I am running liteshort because I want to shorten links in my newsletters. The scripts that generate these newsletters run from a computer with a fixed IP address (say 1.2.3.4). Thus I would like only this computer to create shortlinks. On the other hand, I would like users from any computer to follow those shortlinks.

Fortunately, liteshort uses POST requests to create shortlinks and GET requests to follow them. We can restrict POST requests in the Nginx config. The relevant snippet for the location block becomes;

    location / { 
      limit_except GET { 
        allow 1.2.3.4;
        allow 2.3.4.5;
        deny all;
      }
      include uwsgi_params;
      uwsgi_pass unix:///run/uwsgi/liteshort.sock;
    }

This would allow computers with IP addresses 1.2.3.4 and 2.3.4.5 to create links. Everybody else would just be able to follow shortened links.

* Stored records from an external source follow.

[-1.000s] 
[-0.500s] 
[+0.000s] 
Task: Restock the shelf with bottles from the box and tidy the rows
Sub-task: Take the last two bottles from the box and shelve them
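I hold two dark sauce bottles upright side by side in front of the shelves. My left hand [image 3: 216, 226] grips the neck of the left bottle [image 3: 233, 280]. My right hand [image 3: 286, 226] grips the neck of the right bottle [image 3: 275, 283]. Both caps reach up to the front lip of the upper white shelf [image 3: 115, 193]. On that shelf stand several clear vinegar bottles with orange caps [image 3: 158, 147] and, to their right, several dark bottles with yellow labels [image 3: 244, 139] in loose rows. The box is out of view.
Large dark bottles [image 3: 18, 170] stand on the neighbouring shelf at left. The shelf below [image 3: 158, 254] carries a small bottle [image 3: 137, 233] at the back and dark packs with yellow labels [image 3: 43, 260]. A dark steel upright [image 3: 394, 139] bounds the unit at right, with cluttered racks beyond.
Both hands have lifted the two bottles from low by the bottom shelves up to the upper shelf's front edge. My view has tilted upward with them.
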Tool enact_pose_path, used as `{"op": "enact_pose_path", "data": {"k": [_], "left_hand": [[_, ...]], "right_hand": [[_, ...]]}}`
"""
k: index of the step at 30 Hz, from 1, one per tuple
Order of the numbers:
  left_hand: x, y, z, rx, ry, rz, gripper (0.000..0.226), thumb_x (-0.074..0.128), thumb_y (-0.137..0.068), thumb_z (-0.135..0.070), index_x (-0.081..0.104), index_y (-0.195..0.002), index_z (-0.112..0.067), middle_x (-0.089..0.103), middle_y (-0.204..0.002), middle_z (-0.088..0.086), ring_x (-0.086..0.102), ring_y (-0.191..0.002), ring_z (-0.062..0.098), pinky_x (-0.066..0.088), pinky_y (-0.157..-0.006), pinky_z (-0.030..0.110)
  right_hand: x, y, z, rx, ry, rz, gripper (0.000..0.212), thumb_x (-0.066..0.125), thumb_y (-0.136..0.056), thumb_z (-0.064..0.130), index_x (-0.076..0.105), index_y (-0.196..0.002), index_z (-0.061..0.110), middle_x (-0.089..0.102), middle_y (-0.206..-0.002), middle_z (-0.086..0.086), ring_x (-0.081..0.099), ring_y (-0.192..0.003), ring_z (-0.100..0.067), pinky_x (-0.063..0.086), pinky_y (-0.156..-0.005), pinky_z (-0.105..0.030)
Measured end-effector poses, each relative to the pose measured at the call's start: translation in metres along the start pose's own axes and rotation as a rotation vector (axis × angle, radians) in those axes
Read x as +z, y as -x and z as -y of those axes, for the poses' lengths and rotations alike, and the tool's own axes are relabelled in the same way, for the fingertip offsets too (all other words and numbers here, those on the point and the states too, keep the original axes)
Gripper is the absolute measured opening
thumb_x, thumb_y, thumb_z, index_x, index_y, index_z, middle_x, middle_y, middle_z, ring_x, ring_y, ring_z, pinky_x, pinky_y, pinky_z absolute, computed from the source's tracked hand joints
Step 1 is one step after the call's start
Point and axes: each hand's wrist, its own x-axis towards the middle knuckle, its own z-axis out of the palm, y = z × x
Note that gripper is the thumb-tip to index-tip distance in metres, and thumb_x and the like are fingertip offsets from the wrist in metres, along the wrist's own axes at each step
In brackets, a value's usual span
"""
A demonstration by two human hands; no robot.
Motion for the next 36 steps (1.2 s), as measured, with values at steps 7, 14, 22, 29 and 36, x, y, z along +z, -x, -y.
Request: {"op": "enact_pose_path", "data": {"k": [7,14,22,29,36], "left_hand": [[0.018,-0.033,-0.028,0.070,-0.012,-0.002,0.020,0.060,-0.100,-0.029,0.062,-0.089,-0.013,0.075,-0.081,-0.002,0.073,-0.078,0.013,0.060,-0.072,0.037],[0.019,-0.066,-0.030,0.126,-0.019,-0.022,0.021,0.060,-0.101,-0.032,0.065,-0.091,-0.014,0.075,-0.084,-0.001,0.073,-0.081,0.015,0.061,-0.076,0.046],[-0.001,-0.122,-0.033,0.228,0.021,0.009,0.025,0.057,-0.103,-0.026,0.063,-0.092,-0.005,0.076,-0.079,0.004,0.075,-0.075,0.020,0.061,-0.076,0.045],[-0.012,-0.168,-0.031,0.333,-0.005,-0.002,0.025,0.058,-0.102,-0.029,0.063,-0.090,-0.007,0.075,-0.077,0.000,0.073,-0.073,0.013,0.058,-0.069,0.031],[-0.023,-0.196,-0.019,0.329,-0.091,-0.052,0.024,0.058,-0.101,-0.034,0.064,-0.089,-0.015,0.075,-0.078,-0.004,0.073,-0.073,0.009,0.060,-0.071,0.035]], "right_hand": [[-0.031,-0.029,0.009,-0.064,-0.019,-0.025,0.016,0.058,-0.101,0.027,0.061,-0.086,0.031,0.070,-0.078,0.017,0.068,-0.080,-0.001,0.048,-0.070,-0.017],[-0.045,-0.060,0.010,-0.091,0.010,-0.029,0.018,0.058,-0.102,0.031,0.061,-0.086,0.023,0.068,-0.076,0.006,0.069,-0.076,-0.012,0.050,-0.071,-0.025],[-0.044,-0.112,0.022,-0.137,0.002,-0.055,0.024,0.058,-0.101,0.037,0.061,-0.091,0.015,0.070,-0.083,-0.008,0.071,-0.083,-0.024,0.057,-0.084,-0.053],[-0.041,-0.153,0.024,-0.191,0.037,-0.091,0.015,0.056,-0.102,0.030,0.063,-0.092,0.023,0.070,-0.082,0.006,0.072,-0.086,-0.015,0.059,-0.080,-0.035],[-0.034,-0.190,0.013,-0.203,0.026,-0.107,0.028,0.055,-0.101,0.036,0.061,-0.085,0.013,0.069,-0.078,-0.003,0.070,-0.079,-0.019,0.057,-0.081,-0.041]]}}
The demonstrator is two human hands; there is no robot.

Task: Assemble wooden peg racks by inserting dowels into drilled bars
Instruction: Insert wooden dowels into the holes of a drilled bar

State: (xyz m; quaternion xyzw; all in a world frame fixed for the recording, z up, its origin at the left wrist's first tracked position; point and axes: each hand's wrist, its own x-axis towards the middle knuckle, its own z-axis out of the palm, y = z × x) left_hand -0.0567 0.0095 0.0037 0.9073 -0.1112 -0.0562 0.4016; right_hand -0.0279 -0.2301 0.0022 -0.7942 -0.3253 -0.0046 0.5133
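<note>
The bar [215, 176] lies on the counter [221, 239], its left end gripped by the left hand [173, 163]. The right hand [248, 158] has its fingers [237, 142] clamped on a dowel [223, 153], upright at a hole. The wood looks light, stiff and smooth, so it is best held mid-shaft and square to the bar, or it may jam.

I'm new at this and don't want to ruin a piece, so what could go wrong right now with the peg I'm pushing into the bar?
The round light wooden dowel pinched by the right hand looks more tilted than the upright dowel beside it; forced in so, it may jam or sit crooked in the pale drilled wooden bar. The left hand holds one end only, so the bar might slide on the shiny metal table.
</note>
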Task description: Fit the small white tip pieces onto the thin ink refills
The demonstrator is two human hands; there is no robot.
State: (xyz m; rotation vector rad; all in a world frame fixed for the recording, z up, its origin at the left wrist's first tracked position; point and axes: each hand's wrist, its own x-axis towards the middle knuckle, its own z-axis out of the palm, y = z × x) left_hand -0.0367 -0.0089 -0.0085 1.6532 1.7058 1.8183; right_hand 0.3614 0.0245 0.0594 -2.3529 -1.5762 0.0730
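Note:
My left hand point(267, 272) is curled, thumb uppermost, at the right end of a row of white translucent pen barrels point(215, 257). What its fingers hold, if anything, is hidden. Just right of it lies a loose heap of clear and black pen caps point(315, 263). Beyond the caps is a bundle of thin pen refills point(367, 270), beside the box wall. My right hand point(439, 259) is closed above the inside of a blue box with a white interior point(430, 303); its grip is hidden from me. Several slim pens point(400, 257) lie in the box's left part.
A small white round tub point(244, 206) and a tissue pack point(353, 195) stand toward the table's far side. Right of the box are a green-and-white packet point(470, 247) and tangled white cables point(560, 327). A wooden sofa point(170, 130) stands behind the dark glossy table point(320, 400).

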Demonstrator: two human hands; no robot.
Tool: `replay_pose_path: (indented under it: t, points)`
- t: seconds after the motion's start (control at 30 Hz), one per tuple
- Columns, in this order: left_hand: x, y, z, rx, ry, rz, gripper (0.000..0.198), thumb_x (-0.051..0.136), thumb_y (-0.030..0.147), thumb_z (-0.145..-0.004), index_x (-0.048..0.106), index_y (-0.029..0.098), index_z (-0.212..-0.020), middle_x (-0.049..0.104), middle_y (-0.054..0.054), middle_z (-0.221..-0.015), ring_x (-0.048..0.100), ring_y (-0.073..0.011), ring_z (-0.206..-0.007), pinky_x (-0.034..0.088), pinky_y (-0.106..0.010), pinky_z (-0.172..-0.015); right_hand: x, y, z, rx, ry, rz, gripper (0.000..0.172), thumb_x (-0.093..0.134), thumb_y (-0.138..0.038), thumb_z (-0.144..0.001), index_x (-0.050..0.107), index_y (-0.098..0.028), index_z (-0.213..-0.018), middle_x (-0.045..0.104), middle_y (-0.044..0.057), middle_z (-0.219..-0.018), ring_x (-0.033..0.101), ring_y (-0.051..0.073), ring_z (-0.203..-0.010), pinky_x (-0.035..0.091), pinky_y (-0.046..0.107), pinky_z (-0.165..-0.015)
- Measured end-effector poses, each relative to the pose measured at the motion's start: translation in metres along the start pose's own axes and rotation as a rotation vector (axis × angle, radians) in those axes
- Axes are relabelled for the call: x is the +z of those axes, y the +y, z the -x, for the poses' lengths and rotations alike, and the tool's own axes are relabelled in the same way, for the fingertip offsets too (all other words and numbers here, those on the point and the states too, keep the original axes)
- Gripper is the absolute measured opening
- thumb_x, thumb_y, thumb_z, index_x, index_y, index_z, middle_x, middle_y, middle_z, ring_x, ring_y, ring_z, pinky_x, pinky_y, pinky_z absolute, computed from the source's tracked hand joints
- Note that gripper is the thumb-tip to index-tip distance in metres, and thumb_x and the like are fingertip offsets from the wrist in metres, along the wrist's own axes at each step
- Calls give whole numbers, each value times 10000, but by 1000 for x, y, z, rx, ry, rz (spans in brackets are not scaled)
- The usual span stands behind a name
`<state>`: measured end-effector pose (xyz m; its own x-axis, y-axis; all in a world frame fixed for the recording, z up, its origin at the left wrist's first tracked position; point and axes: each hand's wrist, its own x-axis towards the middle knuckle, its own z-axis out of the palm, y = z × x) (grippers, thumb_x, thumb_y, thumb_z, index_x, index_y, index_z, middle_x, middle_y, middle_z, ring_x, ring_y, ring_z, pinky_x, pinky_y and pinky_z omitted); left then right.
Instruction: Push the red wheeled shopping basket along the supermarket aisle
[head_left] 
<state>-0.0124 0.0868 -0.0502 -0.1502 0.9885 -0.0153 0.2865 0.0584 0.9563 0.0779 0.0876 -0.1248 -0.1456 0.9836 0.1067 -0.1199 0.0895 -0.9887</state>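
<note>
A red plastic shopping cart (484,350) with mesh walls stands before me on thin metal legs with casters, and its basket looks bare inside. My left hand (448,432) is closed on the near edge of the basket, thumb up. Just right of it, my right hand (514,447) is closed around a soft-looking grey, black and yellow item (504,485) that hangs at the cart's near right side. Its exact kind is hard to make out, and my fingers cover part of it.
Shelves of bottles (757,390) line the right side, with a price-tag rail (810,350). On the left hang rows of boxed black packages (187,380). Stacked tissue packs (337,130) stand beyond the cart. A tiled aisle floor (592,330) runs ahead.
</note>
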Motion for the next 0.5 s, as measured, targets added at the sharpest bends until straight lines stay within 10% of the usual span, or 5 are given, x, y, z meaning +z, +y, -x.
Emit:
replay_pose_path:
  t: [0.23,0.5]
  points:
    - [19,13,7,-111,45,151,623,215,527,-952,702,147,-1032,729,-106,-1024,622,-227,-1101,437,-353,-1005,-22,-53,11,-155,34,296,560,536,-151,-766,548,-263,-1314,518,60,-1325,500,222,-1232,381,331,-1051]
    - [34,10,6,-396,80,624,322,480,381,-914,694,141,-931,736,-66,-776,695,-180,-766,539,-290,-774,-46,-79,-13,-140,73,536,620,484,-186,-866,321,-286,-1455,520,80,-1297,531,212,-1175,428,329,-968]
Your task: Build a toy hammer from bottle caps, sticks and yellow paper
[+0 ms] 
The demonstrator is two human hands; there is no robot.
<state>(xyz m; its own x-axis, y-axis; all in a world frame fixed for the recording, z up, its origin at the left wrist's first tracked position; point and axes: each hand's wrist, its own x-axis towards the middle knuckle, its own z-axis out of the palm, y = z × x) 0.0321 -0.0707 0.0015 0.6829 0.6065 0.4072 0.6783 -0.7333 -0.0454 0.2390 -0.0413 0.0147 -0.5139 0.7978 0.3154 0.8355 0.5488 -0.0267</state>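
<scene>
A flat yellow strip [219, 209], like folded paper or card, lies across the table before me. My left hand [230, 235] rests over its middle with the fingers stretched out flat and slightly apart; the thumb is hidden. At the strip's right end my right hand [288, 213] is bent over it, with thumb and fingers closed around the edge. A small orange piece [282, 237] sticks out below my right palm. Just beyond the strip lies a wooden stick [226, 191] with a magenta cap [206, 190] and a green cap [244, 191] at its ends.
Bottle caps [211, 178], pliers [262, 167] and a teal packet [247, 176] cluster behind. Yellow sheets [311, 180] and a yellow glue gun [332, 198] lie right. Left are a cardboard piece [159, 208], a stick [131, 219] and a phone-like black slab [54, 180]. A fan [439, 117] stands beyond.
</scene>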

This makes me feel much more confident in running liteshort on the Internet. I do not trust the security setup of liteshort, but I do trust that Nginx has good security, because many eyes make shallow bugs.

One problem with this solution is that it returns a status 403 when a bad person tries to POST and not a status 405. I tried getting Nginx to return the proper status instead of deny all;, but I could not get it to work.